METHOD AND DEVICE FOR CREATING A MACHINE LEARNING SYSTEM
20220004806 · 2022-01-06
Inventors
Cpc classification
G06F18/217
PHYSICS
G06V20/58
PHYSICS
G06V10/87
PHYSICS
G06F18/285
PHYSICS
G06V30/18181
PHYSICS
International classification
Abstract
A method for creating a machine learning system which is designed for segmentation and object detection in images. The method includes: providing a directed graph; selecting a path through the graph, at least one additional node being selected from this subset, a path through the graph from the input node along the edges via the additional node up to the output node being selected; creating a machine learning system as a function of the selected path; and training the machine learning system created.
Claims
1. A computer-implemented method for creating a machine learning system that is configured for segmentation and object detection in images, the machine learning system having one input for receiving an image and two outputs, a first output of the two outputs outputting the segmentation of the image and a second output of the two outputs outputting the object detection, the method comprising the following steps: providing a directed graph, the directed graph having an input node, an output node, and a number of further nodes, the output node being connected via the further nodes using directed edges, and the nodes representing data and the edges representing operations that define a calculation rule and transfer a first node of the edges to further nodes connected to the respective edge; selecting a path through the graph, including: from the number of further nodes, a subset is determined, all of whose nodes satisfy a predetermined characteristic with respect to data resolution, from the subset, at least one additional node is selected which is used as output for the object detection, the selected path is a path through the graph from the input node along the edges via the additional node up to the output node; creating a machine learning system as a function of the selected path; and training the created machine learning system, adapted parameters of the machine learning system being stored in corresponding edges of the directed graph; repeating the selecting a path step; and creating the machine learning system as a function of the directed graph.

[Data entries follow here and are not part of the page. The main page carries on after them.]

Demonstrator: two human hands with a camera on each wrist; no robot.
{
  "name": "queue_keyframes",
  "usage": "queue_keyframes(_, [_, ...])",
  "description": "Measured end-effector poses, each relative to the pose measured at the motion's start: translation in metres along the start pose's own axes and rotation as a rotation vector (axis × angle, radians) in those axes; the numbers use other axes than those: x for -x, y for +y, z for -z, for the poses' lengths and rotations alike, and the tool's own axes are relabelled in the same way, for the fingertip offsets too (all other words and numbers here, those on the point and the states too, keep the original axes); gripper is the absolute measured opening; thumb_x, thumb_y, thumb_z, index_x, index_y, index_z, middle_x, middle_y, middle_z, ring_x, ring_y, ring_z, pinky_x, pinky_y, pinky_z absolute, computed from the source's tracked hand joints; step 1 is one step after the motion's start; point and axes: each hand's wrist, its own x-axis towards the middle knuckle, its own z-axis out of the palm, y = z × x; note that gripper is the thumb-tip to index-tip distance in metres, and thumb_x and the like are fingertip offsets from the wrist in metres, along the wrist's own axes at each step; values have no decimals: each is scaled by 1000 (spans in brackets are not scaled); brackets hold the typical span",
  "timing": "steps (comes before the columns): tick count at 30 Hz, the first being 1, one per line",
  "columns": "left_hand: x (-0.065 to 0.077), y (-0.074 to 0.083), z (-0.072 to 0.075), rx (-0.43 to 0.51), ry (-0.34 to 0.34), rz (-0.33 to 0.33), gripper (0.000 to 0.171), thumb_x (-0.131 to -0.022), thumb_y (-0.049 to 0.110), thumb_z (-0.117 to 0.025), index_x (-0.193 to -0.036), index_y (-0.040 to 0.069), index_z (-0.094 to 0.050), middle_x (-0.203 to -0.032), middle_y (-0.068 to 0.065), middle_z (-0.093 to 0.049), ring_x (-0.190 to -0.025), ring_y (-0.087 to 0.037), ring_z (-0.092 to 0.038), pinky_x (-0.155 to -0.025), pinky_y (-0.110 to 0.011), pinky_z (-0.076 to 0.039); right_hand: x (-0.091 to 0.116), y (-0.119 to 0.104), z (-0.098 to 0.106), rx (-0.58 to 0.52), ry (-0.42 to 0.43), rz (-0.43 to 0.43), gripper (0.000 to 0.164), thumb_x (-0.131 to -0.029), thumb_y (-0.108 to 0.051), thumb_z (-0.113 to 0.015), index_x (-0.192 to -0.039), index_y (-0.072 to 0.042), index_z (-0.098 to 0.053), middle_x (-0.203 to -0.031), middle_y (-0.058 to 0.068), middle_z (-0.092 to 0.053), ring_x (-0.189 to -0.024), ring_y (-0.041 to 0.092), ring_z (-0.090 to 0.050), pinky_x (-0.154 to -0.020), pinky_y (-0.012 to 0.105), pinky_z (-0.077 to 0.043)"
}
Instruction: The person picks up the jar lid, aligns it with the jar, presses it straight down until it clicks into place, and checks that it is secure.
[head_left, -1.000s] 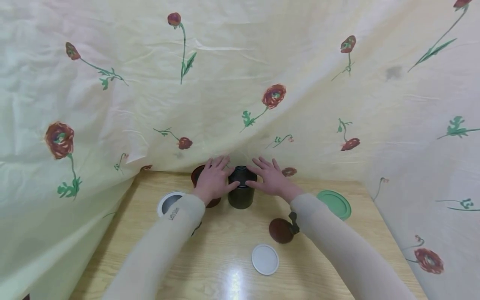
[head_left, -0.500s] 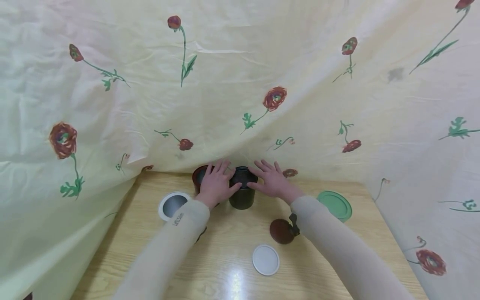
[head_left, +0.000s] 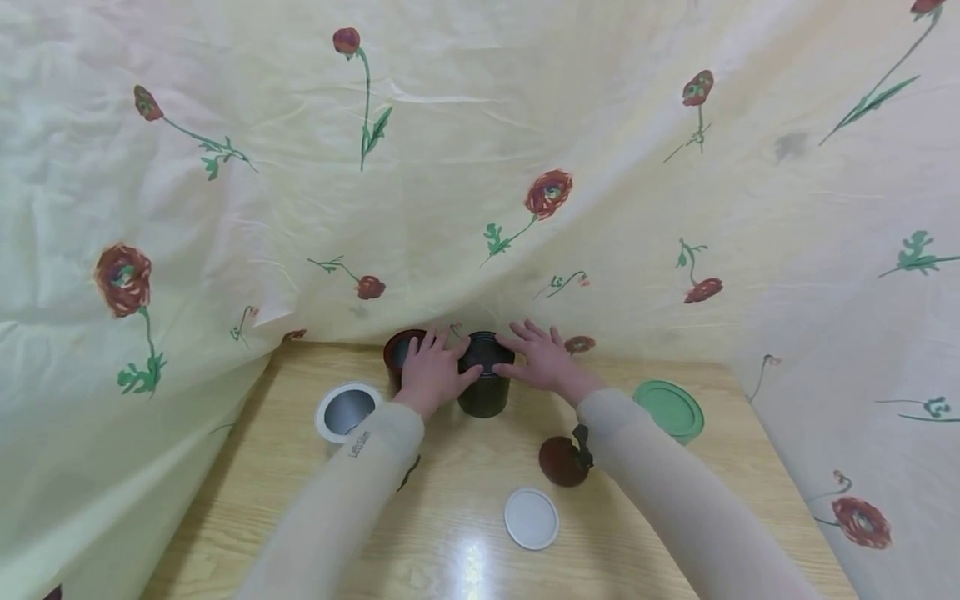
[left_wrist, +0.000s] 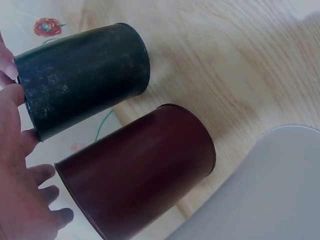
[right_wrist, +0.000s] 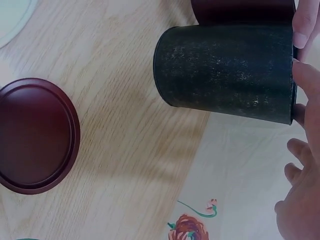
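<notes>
A dark green, nearly black canister (head_left: 482, 398) stands upright at the back of the table, its scuffed side showing in both wrist views. My left hand (head_left: 432, 372) spreads over its left side, with thumb and index fingertips on the rim. From the opposite side, my right hand (head_left: 547, 362) touches the rim the same way, fingers fairly straight. Just left stands a dark red canister (left_wrist: 140, 172), partly covered by my left hand in the head view. The other left fingertips (left_wrist: 62, 216) hover by its top edge.
An open white canister (head_left: 324, 417) with a silvery inside stands left. A dark red lid (head_left: 561, 462) and a white lid (head_left: 531, 519) lie on the wooden table (head_left: 450, 508). At right is a round green lid (head_left: 670, 408). A flowered cloth (head_left: 450, 208) hangs behind.
My left hand and forearm have shifted slightly right, uncovering more of the red and white canisters. The right hand stays almost in place at the dark canister's rim.
</notes>
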Motion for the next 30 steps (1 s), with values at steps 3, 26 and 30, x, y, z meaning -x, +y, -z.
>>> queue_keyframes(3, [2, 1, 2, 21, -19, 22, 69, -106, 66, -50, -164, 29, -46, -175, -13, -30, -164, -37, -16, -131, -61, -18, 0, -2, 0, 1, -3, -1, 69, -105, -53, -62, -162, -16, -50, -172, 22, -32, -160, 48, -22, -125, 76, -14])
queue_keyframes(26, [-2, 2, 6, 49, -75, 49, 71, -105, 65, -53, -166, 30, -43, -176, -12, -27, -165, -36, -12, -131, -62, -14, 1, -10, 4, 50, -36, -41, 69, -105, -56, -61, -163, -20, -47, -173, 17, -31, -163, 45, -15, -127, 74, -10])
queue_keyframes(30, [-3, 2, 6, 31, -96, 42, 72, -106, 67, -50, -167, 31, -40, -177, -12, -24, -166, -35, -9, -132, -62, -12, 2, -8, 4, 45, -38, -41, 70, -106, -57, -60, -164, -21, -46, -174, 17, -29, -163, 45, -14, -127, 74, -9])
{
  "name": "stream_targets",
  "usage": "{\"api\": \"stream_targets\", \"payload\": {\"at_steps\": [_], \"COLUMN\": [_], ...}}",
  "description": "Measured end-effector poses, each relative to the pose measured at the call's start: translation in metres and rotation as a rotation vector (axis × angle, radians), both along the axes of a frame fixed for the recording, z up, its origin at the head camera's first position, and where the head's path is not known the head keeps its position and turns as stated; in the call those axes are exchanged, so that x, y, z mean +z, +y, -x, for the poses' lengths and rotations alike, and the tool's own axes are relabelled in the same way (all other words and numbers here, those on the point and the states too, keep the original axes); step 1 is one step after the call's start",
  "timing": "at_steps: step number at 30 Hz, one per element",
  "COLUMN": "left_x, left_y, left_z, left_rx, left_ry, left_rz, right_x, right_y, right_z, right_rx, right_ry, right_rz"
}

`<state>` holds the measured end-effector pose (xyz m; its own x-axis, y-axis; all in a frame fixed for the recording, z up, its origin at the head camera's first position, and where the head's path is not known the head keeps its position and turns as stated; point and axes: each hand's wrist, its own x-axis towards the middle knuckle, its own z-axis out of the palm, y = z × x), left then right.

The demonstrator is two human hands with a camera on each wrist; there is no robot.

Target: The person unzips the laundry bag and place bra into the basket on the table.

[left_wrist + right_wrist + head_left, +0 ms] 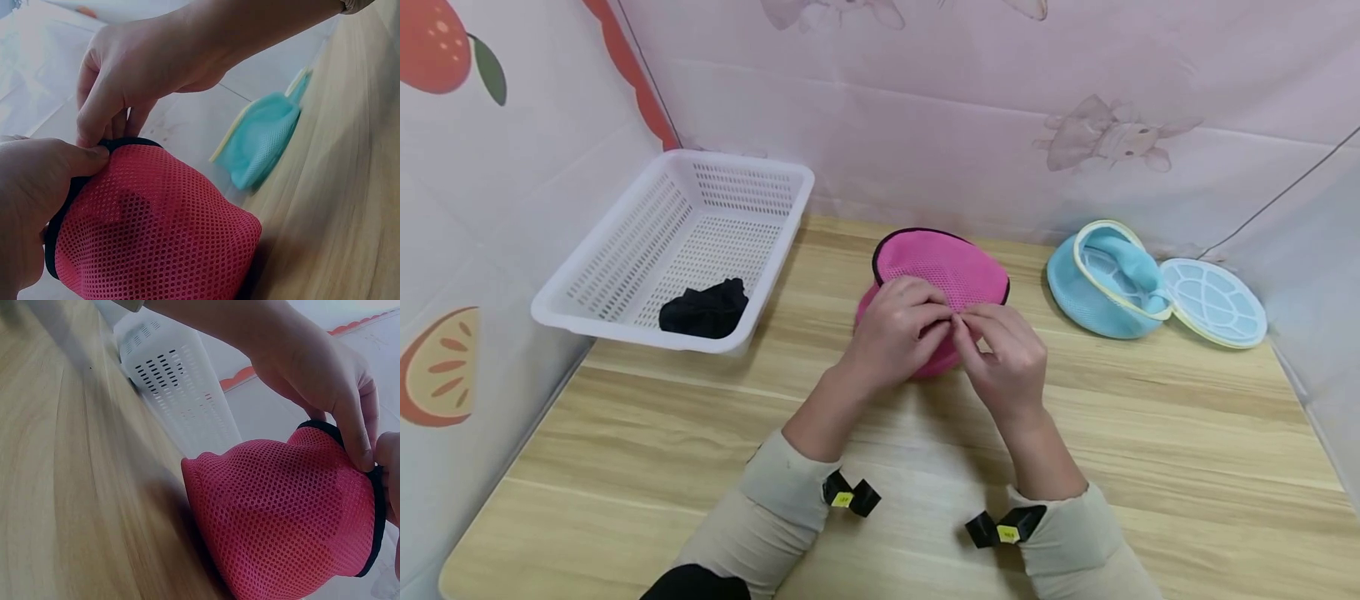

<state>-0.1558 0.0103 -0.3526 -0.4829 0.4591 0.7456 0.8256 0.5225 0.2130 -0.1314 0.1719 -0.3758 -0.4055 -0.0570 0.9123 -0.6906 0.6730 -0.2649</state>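
Note:
A pink mesh laundry bag (943,265) with black edging stands on the table in front of me. My left hand (901,329) pinches the black edging at the near side of the bag. Right beside it, my right hand (1009,358) pinches the same edging, and the fingertips of both hands meet. In the left wrist view the bag's mesh (156,225) bulges, and a darker patch shows through it. What exactly lies between the fingertips is hidden.
A white perforated plastic basket (775,275) stands at the left, holding a crumpled black cloth (706,310). At the back right sits a blue mesh bag (1082,304) with yellow edging, its round lid (1217,304) folded open. Printed curtains hang behind and beside the wooden table (700,433).

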Motion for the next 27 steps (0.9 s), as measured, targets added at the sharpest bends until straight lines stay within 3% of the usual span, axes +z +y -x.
{"api": "stream_targets", "payload": {"at_steps": [15,27], "left_x": [0.002,0.002], "left_y": [-0.009,-0.004], "left_z": [0.008,0.005], "left_rx": [-0.005,0.015], "left_ry": [-0.008,-0.005], "left_rz": [-0.039,0.003], "right_x": [0.002,0.002], "right_y": [0.010,0.004], "right_z": [0.003,0.002], "right_rx": [-0.023,-0.027], "right_ry": [-0.010,-0.023], "right_rz": [0.035,0.030]}}
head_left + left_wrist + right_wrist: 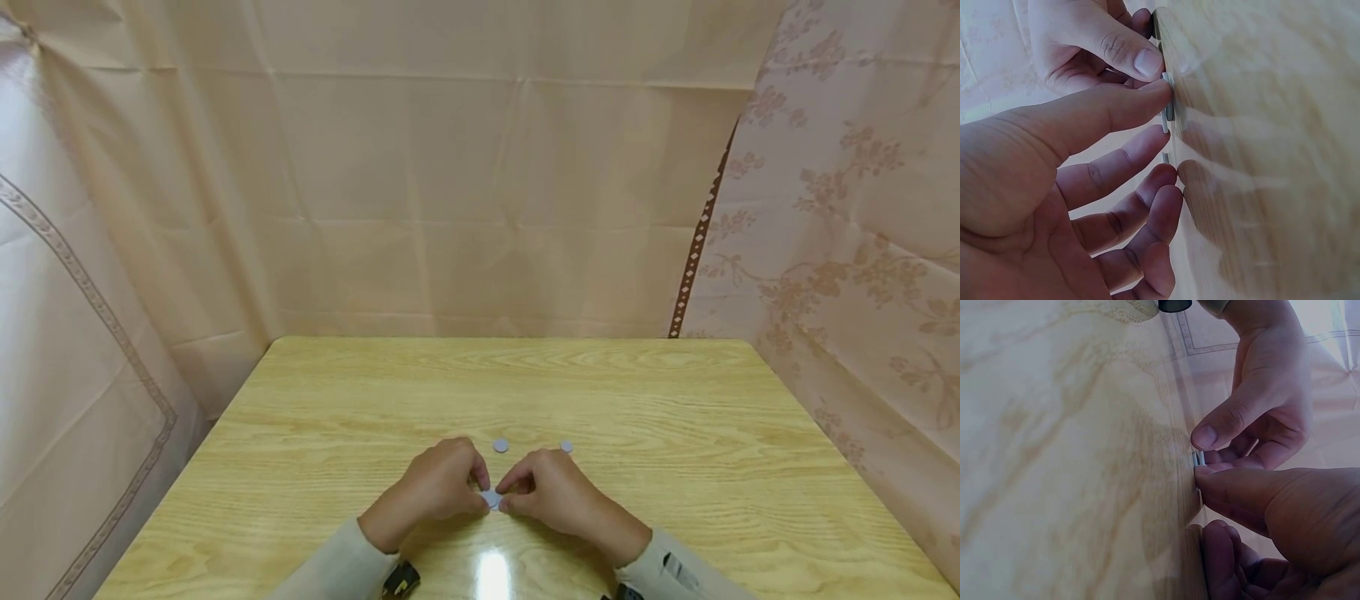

2. The method as recited in claim 1, wherein at least two additional nodes are selected, the path through the graph has at least two routes, each of which running via one of the additional nodes to the output node, and the two routes from the input node to the additional nodes, beginning at the additional nodes, being created independently of each other up to the input node.
3. The method as recited in claim 2, wherein when a second route of the two routes encounters the first route of the two routes, then a remaining portion of the first route is used for the second route.
4. The method as recited in claim 3, wherein starting from the additional nodes, further routes are created up to the output node, the first and second route and the further routes yielding the path.
5. The method as recited in claim 4, wherein further routes are drawn independently of each other, and when the further routes meet, then a route already drawn continues to be used.
6. The method as recited in claim 1, wherein during the training of the machine learning systems, a cost function is optimized, the cost function having a first function which assesses a performance capability of the machine learning system in terms of segmentation and object detection, and having a second function which estimates a latency period of the machine learning system based on a length of the path and the operations of the edges.
7. A non-transitory machine-readable storage medium on which is stored a computer program for creating a machine learning system that is configured for segmentation and object detection in images, the machine learning system having one input for receiving an image and two outputs, a first output of the two outputs outputting the segmentation of the image and a second output of the two outputs outputting the object detection, the computer program, when executed by a computer, causing the computer to perform the following steps: providing a directed graph, the directed graph having an input node, an output node, and a number of further nodes, the output node being connected via the further nodes using directed edges, and the nodes representing data and the edges representing operations that define a calculation rule and transfer a first node of the edges to further nodes connected to the respective edge; selecting a path through the graph, including: from the number of further nodes, a subset is determined, all of whose nodes satisfy a predetermined characteristic with respect to data resolution, from the subset, at least one additional node is selected which is used as output for the object detection, the selected path is a path through the graph from the input node along the edges via the additional node up to the output node; creating a machine learning system as a function of the selected path; and training the created machine learning system, adapted parameters of the machine learning system being stored in corresponding edges of the directed graph; repeating the selecting a path step; and creating the machine learning system as a function of the directed graph.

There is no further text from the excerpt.